This study shows how the interaction between inflammation with cortisol is related to PVS volume fraction size in older people with and without cognitive impairment. The concentration of cytokines is crucial for the physiological maintenance of the brain immune response. Future studies should build on these findings to investigate cell populations that are mostly found in PVS during neuroinflammation, and how the accumulation of inflammatory markers can disrupt the fluid exchange weakening the glymphatic system and brain clearance mechanisms. Understanding if higher levels of plasma biomarkers indicating chronic and acute inflammation, such as TNF- a , TNFr2, MMP9 and CRP are related to enlargement of PVS or vice versa can be helpful to develop therapeutic solutions to prevent neurovascular damage.
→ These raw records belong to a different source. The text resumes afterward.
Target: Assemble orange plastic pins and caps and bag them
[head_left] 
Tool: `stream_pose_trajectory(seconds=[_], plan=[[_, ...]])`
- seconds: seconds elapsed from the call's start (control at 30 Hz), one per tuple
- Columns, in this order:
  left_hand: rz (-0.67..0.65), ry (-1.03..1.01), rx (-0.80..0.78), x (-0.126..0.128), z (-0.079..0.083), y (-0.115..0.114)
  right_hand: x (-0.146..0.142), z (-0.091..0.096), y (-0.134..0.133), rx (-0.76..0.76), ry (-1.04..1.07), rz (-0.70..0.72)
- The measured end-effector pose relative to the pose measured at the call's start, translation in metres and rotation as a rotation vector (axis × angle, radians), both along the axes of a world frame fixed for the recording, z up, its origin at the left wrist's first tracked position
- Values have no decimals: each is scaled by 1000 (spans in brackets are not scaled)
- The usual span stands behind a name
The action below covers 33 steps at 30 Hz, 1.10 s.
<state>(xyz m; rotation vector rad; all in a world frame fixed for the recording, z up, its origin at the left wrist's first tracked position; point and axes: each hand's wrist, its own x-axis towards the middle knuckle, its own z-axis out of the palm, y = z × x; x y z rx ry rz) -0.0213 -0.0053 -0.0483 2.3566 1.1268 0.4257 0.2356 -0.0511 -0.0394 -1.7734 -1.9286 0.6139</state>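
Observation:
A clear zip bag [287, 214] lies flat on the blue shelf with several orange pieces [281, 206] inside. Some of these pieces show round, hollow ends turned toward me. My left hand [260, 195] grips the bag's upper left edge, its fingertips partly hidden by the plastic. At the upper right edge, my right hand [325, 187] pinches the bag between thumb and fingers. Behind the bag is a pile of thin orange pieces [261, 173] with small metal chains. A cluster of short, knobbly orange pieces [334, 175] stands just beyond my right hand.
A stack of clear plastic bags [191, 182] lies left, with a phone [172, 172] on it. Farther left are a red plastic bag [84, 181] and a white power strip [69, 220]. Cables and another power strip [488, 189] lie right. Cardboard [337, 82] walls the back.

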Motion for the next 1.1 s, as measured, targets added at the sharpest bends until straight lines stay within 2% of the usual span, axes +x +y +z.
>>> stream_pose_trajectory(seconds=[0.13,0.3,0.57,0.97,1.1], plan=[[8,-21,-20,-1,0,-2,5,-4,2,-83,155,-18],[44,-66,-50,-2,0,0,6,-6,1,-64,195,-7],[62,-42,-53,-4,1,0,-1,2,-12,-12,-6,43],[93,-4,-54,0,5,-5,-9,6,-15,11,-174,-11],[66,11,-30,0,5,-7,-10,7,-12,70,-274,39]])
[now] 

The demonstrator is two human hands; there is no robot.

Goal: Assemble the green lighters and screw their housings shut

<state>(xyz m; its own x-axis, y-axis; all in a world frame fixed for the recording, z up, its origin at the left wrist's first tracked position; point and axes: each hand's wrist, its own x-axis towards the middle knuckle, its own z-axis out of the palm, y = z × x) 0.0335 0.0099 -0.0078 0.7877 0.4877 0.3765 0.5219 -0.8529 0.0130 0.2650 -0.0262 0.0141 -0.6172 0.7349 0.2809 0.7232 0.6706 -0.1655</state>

Data availability statement

Publicly available datasets were analyzed in this study. This data can be found here: https://adni.loni.usc.edu/.

Ethics statement

Approval to use ADNI data was obtained by sending a request online to ADNI. The ADNI study was approved by the Institutional Review Boards of all the participating institutions. Informed written consent was obtained from all participants at each site. More details can be found at https://adni.loni.usc.edu/. The studies were conducted in accordance with the local legislation and institutional requirements. The participants provided their written informed consent to participate in this study.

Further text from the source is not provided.